Gigabit File
uploads Over HTTP - The Node.js with NGINX version
Please see the ASP .Net version of the article. It provides background information that might not be covered here.
Please see the original NODE.js version of this article.
One of the things that we wanted to do after blogging about Gigabit File uploads with Node.js was to see how we could improve the performance of the application. In the previous version of the application the code that was written was mostly synchronous and as a result of that we had high CPU usage, did quite a lot of I/O, and used up a fair amount of memory. All in all what was created had more to do with demonstrating the concept of how to do the Gigabit File uploads over HTTP rather than for performance.

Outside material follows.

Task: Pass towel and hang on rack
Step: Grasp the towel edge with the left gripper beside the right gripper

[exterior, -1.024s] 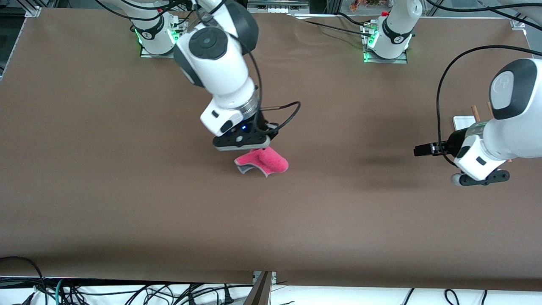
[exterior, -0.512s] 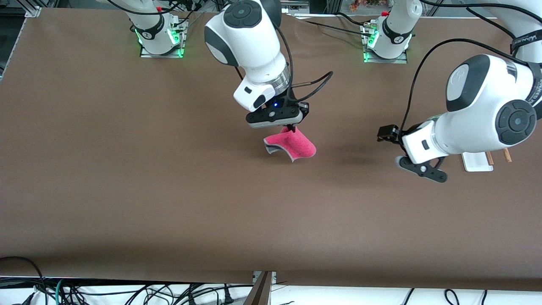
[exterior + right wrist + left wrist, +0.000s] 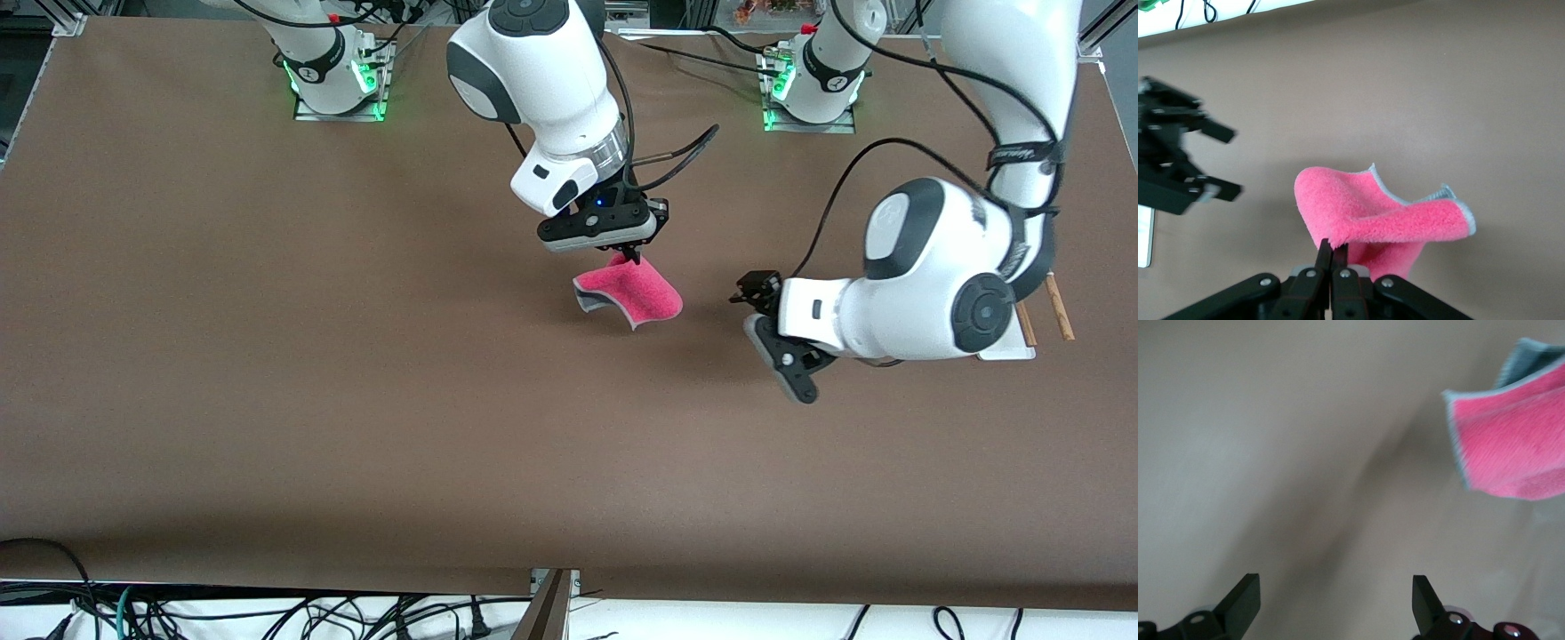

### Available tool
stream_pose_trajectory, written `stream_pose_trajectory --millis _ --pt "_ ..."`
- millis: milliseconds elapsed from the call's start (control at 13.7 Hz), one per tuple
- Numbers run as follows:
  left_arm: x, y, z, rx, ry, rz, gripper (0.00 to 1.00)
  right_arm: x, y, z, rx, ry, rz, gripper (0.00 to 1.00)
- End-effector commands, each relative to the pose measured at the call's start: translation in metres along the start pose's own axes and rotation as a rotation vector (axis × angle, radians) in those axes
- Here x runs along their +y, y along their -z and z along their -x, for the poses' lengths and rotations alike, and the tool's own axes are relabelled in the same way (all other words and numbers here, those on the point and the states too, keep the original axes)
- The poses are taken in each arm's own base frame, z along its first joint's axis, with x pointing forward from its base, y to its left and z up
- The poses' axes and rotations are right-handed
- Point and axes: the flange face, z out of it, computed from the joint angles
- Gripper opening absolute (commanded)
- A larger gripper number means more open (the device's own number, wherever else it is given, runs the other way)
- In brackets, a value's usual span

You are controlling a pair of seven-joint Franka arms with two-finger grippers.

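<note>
Pink terry fills the grip of the right gripper (image 3: 628, 255), whose fingers are pinched tight on one hem of the towel (image 3: 633, 296); the right wrist view shows the two pads (image 3: 1333, 263) pressed together with the cloth (image 3: 1386, 220) curling out from them in a loose fold, its grey-edged underside showing. The towel hangs in the air over the middle of the table (image 3: 267, 356), somewhat closer to the edge where the arm bases stand than to the edge by the front camera, and it touches nothing else. Just beside it, toward the left arm's end, the left gripper (image 3: 756, 307) is turned sideways to face the cloth, its fingers (image 3: 1243, 600) spread wide with nothing between them; in the left wrist view the towel (image 3: 1511, 447) sits off to one side of the gap, not yet between the fingers. The rack (image 3: 1036, 316) stands near the table edge at the left arm's end, mostly hidden by that arm, with only its wooden rods and a strip of white base showing. The step in hand looks like the handover. Next, the left gripper probably needs to line its open gap up with a free hem, close on it, and only then should the right gripper let go.
</note>
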Motion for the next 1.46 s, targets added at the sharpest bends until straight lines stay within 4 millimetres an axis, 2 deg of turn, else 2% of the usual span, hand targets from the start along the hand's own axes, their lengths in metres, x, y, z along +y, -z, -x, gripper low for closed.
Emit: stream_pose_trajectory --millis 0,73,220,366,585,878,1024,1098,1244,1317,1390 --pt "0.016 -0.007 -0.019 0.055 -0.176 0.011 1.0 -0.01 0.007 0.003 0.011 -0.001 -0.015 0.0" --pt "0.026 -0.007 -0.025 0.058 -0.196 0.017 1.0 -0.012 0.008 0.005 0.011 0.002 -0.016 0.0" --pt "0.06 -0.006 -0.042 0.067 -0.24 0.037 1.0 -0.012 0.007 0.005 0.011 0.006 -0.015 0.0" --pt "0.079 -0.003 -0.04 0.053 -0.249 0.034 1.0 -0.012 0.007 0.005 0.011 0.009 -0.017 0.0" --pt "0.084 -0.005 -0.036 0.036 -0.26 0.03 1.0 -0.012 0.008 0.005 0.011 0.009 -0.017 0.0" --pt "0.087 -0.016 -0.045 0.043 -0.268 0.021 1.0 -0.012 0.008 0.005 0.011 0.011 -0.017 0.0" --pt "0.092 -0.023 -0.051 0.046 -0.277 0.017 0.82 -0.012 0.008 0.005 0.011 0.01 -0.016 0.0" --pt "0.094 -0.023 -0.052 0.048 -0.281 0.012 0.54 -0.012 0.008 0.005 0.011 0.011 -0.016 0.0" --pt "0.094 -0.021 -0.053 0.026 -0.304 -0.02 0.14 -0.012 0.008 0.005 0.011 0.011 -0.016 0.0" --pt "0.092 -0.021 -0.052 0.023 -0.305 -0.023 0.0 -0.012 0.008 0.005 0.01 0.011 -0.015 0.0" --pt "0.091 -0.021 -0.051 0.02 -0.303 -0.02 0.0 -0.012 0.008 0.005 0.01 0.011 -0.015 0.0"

Now that we have established the concept it is now time to
see how the application's performance can be improved.
The Performance
Tuning
The areas that we want to look at to address the Gigabit
File upload performance are:
- Implementing a reverse proxy server in front of the Node.js server.
- Offloading the file upload requests to the reverse proxy.
- Converting the MergeAll blocking synchronous code to non-blocking asynchronous code
- Creating an API for each backend request. As it is now the UploadChunk API call is used to manage all uploads.
- Removing the checksum calculation from the MergeAll API call. A GetChecksum API will be created to calculate the checksum of the uploaded file.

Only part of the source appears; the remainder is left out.